We talk about responsible sourcing and finding alternative ways to replace our fish sources, which does include farming new kinds of fish to fulfill supply. Scientists in Singapore are looking at breeding new, tough, fast-growing superfish that have extra amounts of healthy fat in efforts to produce more local, high-quality protein.They call it "premium tilapia" , and it's said to be disease-resistant and rich in Omega-3
Currently, the fresh "premium tilapia" are being bred in Temasek Life Sciences Laboratory (TLL), and will be joinining the ranks of locally produced fish stock - TLL-bred sea bass and barramundi developed by Barramundi Asia.
The fish supply in Singapore is fairly low: last year only 9 percent of the fish eaten in Singapore were produced locally. This makes it pertinent to raise a new kind of fish as a small country vulnerable to food disruption would need high-tech and high-intensity fish farming to help it be self-sufficient in producing its own food.
To develop the superfish, the lab has been collaborating with the Agri-Food and Veterinary Authority (AVA) on improving the yield and quality of tilapia through selective breeding.

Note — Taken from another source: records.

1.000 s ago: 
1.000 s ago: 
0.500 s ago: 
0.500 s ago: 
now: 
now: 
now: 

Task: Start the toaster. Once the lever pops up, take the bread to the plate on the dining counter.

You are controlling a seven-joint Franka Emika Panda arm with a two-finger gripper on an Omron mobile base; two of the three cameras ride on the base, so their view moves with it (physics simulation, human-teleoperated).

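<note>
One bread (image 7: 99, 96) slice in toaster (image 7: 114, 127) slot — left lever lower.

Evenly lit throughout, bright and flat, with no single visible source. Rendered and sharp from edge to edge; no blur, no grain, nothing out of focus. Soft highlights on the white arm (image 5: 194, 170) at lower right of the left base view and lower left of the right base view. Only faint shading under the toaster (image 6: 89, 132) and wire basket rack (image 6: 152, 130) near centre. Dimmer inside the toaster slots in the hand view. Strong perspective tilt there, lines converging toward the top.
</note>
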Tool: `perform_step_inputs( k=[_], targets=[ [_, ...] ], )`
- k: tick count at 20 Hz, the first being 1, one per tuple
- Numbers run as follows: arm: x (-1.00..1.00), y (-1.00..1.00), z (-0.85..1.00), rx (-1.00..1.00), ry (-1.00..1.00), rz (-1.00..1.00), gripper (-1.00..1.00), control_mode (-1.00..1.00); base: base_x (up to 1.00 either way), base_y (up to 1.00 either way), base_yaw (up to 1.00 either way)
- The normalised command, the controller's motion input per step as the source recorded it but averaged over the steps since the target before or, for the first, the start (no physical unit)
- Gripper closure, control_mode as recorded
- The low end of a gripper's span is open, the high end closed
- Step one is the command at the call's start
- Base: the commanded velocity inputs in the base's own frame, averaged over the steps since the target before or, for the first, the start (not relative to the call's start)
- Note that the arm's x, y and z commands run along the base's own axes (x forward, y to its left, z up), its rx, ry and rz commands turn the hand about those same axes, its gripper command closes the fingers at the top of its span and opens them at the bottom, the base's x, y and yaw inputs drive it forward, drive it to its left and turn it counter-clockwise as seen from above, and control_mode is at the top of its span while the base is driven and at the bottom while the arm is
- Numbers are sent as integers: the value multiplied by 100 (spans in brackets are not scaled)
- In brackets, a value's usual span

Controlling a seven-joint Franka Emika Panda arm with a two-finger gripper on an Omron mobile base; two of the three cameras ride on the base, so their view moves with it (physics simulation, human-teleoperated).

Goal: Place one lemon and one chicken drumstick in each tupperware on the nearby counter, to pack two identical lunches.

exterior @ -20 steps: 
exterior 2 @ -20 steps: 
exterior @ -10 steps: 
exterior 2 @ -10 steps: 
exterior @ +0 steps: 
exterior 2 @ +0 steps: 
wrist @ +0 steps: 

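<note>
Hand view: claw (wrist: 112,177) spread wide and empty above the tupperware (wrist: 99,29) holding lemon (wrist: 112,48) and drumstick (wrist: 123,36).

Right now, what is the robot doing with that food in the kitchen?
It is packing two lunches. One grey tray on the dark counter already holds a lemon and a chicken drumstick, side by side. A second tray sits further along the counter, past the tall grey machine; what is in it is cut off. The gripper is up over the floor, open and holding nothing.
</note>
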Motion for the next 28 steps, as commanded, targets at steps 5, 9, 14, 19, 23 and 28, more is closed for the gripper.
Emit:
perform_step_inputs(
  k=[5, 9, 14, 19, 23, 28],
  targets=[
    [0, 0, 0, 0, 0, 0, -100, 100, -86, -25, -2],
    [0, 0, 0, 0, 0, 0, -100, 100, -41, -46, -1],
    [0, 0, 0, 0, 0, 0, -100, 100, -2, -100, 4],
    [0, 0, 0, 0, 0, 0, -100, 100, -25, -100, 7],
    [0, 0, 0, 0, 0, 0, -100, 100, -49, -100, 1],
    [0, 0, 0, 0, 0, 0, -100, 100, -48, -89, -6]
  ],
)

Researchers from the lab identify and mate the best fish, also known as the brood stock, to produce schools of tilapia that inherit the superior traits.
Currently, the team is working on improving the resilience of the fish so that they can thrive in crowded fish farms and adapt to seawater.

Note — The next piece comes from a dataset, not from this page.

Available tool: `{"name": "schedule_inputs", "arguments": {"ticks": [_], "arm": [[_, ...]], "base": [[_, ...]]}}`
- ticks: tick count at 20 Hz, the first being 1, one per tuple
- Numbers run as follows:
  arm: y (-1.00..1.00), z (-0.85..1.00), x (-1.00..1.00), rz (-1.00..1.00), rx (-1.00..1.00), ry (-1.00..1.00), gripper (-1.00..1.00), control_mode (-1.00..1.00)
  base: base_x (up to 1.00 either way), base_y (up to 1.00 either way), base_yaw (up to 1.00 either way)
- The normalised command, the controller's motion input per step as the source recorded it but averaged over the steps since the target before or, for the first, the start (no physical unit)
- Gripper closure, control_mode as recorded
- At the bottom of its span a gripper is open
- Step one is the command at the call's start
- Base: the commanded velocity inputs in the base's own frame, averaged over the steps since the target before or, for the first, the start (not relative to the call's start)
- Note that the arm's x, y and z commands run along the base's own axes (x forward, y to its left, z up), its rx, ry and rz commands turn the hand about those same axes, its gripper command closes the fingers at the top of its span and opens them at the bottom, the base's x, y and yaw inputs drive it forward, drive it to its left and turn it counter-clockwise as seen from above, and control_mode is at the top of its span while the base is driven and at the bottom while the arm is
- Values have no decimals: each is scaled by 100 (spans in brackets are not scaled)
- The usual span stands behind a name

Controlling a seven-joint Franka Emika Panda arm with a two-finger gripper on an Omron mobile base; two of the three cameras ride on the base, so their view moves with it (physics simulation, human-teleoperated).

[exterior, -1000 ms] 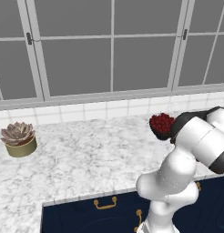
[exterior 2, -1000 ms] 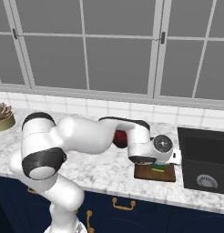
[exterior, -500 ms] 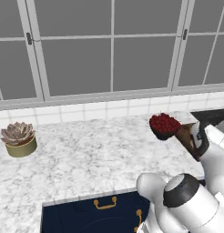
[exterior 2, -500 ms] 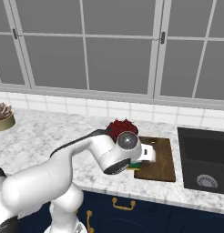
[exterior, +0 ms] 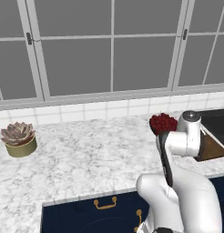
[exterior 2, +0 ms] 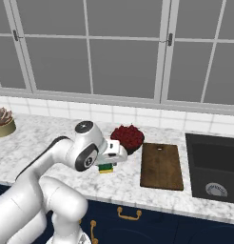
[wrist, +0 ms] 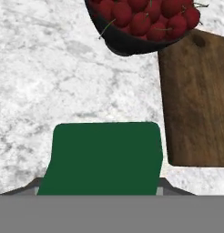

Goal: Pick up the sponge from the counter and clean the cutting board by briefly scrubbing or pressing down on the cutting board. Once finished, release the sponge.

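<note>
The counter (exterior 2: 52,138) is the broadest thing here, a marbled stone top running under the windows (exterior 2: 123,47), its front edge above the navy cabinet fronts (exterior 2: 152,221). Taking the cutting board (exterior 2: 160,165) as landmark: one board, lying flat, its long sides running from the tiled wall toward the counter's front edge, its top bare. Just to its right the counter ends at the dark sink (exterior 2: 214,171); to its left lies a long stretch of open stone reaching to one potted succulent (exterior 2: 2,121) at the far end. One dark bowl of cherries (exterior 2: 127,138) stands just beside the board's far left corner; whether rim and board touch I cannot tell.

The arm rises from below, bends at the elbow and reaches toward the board, its wrist low over the stone left of the board. The gripper (exterior 2: 107,164) points down there. In the hand view the one sponge (wrist: 104,157) sits green side up between the finger tips, left of the board's near corner, and the jaws stand drawn in on the sponge's sides.
</note>
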Motion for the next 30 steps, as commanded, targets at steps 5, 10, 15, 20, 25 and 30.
{"name": "schedule_inputs", "arguments": {"ticks": [5,10,15,20,25,30], "arm": [[67,0,20,9,0,13,100,-100],[21,10,29,12,0,7,100,-100],[42,-24,12,14,5,12,100,-100],[26,-45,34,18,3,3,100,-100],[0,-54,40,19,11,4,100,-100],[2,-46,22,16,5,6,100,-100]], "base": [[0,0,0],[0,0,0],[0,0,0],[0,0,0],[0,0,0],[0,0,0]]}}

"Tilapia is a traditional brackish-water or freshwater fish. In Singapore, we don't have much freshwater sources. But we have a lot of coastal lines, so we are working on adapting our tilapia to grow in seawater," said Dr Liew Woei Chang, research investigator at TLL.
TLL is also using a sex-reversal method to produce all-male tilapia as the male fishes grow twice as fast as the female ones. The lab said more male fishes will also prevent unwanted breeding.